The task ::
When you reach the line containing "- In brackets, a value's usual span" in the records below, start copying exactly, and stop once you have copied the line containing "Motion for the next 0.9".

Extracted information ::
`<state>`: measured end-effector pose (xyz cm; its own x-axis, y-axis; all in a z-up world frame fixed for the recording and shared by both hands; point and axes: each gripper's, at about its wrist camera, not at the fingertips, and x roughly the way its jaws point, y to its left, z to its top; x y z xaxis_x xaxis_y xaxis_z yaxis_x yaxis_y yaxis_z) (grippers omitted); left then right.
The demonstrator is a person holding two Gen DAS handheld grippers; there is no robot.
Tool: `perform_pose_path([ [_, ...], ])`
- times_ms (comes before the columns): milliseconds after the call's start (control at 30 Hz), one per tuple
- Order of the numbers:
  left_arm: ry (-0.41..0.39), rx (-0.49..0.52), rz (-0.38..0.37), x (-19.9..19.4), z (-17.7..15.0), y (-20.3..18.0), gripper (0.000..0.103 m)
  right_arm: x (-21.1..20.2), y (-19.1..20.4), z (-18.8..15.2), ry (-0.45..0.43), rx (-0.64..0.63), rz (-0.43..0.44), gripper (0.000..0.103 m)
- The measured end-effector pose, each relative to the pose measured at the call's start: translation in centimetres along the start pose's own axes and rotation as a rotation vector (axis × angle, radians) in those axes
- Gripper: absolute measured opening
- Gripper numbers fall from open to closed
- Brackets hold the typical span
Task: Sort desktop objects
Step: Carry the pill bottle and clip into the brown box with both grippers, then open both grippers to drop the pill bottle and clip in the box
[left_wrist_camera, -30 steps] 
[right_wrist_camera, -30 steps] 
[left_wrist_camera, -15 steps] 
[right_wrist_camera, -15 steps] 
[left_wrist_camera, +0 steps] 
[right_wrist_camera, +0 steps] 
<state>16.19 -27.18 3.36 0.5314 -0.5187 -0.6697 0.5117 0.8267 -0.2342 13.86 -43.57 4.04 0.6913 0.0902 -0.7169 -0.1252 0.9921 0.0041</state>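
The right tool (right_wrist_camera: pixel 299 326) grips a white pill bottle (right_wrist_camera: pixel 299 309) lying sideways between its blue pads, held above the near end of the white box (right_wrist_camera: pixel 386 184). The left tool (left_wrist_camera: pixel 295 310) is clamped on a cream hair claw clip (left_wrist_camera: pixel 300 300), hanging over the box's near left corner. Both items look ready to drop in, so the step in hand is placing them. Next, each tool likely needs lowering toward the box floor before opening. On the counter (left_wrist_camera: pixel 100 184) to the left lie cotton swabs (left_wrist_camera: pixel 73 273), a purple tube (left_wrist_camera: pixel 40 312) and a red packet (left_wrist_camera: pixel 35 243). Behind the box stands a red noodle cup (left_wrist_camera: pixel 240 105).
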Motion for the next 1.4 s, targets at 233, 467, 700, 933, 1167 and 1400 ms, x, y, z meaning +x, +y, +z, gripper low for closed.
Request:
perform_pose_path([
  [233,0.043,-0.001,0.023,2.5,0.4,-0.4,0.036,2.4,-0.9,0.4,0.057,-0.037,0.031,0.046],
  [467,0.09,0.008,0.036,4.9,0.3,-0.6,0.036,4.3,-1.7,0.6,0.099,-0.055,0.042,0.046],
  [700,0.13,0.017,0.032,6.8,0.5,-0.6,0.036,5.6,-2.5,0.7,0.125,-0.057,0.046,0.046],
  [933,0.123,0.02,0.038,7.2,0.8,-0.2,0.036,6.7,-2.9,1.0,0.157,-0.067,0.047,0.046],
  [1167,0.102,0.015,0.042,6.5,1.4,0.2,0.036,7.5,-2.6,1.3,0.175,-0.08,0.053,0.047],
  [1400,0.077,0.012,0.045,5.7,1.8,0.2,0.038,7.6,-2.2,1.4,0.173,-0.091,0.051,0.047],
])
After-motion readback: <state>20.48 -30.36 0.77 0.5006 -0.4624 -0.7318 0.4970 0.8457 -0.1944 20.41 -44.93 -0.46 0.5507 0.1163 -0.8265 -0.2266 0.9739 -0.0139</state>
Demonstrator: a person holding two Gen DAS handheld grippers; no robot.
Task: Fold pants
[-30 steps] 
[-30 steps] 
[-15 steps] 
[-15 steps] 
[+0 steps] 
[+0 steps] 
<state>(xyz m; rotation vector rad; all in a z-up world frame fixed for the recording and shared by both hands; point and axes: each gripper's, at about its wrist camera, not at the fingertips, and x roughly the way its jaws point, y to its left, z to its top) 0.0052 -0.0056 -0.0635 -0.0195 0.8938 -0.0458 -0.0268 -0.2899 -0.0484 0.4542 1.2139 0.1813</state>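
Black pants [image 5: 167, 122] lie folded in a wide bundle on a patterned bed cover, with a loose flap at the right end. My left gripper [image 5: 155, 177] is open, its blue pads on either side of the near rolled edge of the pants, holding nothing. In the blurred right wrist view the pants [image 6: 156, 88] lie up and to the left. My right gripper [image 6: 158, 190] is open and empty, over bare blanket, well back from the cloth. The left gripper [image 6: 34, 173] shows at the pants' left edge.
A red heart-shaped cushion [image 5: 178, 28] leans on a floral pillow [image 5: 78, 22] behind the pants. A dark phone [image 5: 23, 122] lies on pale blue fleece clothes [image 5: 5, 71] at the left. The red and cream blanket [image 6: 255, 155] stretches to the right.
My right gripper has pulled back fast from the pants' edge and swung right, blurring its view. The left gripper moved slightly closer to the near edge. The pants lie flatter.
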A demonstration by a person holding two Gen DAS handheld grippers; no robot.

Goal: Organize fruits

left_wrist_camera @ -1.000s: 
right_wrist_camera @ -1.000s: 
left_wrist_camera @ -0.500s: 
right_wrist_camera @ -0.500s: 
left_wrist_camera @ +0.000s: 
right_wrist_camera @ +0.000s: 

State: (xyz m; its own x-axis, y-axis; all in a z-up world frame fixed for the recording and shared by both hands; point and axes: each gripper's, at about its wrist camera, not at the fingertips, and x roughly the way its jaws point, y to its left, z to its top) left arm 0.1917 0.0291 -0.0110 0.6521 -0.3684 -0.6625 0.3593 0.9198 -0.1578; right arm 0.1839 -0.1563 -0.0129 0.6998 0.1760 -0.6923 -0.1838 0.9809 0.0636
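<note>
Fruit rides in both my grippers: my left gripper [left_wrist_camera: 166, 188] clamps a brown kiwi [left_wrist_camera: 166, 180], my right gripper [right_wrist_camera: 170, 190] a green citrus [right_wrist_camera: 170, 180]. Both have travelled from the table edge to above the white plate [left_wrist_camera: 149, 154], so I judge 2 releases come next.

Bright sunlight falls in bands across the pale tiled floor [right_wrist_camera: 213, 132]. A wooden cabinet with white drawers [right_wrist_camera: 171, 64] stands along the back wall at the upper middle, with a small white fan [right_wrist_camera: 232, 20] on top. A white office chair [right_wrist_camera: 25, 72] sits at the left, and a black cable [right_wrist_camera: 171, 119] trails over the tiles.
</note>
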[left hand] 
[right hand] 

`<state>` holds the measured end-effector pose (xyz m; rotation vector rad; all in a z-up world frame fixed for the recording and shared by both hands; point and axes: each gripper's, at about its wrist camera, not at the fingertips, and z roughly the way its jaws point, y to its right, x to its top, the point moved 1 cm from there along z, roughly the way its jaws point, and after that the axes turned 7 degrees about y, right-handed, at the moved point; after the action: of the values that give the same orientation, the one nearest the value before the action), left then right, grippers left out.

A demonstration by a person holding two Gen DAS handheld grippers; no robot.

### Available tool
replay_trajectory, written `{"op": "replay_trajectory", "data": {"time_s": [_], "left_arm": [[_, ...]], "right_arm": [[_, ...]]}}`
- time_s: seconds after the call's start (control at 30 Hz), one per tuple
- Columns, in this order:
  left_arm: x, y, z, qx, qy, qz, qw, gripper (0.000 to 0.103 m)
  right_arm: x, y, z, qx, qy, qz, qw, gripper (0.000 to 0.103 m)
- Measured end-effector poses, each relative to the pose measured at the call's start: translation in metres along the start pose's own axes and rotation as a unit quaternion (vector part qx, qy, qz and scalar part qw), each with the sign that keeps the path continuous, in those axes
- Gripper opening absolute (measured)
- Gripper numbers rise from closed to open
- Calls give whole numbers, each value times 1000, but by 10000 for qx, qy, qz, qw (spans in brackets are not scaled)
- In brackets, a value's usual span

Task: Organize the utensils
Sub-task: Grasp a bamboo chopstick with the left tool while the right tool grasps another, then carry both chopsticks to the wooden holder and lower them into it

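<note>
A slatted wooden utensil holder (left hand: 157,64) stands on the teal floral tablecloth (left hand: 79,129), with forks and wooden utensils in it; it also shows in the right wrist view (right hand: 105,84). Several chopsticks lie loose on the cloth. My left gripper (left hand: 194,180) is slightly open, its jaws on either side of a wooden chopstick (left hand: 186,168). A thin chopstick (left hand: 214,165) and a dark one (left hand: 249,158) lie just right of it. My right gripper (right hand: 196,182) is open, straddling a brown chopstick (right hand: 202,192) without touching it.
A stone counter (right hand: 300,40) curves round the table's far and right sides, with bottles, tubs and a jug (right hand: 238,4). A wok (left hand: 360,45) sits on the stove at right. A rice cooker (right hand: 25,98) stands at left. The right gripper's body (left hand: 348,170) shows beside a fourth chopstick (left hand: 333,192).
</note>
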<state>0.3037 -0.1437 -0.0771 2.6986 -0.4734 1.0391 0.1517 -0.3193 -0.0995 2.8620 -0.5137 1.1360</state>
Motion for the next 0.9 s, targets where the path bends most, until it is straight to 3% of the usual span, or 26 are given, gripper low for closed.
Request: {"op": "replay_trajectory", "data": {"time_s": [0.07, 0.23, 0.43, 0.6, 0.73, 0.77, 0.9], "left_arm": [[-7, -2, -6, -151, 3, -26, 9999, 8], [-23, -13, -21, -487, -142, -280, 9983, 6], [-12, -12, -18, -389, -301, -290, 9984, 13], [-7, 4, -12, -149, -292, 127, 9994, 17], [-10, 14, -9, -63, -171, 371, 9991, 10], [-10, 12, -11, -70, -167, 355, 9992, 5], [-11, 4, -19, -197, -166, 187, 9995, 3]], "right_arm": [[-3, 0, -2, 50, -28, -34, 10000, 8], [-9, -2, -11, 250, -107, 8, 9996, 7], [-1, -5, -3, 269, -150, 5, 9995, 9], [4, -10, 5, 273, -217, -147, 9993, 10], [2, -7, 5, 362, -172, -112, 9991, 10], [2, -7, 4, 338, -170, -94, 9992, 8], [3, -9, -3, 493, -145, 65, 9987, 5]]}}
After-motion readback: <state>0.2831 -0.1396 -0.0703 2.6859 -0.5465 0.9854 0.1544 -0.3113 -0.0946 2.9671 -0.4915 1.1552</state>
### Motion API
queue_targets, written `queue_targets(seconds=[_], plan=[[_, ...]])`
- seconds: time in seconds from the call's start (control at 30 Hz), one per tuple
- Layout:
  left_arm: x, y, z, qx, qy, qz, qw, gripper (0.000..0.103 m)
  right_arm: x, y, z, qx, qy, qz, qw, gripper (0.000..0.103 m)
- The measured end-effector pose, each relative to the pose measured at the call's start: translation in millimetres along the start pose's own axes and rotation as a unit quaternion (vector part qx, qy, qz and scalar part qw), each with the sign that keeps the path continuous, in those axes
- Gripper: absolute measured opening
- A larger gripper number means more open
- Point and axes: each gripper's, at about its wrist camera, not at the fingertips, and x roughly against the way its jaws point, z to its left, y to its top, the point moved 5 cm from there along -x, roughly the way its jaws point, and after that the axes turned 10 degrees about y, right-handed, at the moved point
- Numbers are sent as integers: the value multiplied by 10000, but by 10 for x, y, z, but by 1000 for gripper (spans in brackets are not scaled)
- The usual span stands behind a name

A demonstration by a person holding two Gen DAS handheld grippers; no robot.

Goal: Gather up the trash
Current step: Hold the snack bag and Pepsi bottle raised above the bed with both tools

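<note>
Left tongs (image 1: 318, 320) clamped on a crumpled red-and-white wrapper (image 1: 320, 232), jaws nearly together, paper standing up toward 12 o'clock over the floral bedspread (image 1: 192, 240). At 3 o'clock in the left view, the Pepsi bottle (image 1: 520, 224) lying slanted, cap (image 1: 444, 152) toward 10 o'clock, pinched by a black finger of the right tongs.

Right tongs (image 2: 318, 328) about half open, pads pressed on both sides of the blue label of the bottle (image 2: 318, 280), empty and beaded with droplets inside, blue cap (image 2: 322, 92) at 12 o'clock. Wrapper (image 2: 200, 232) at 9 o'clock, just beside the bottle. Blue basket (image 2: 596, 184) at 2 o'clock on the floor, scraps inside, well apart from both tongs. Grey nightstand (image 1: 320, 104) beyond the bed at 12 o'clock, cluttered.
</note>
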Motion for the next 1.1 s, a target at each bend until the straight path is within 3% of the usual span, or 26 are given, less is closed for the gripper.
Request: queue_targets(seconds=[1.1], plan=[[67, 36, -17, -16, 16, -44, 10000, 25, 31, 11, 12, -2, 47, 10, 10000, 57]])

Output below ::
- In brackets, a value's usual span

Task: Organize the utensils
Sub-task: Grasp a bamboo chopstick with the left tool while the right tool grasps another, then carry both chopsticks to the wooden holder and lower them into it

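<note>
A slatted wooden utensil holder (left hand: 157,64) stands on the teal floral tablecloth (left hand: 79,129), with forks and wooden utensils in it; it also shows in the right wrist view (right hand: 105,84). Several chopsticks lie loose on the cloth. My left gripper (left hand: 194,180) is slightly open, its jaws on either side of a wooden chopstick (left hand: 186,168). A thin chopstick (left hand: 214,165) and a dark one (left hand: 249,158) lie just right of it. My right gripper (right hand: 196,182) is open, straddling a brown chopstick (right hand: 202,192) without touching it.
A stone counter (right hand: 300,40) curves round the table's far and right sides, with bottles, tubs and a jug (right hand: 238,4). A wok (left hand: 360,45) sits on the stove at right. A rice cooker (right hand: 25,98) stands at left. The right gripper's body (left hand: 348,170) shows beside a fourth chopstick (left hand: 333,192).
</note>
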<state>0.3037 -0.1437 -0.0771 2.6986 -0.4734 1.0391 0.1517 -0.3193 -0.0995 2.8620 -0.5137 1.1360</state>
Motion for the next 0.9 s, targets where the path bends most, until it is straight to 3% of the usual span, or 26 are given, gripper low for closed.

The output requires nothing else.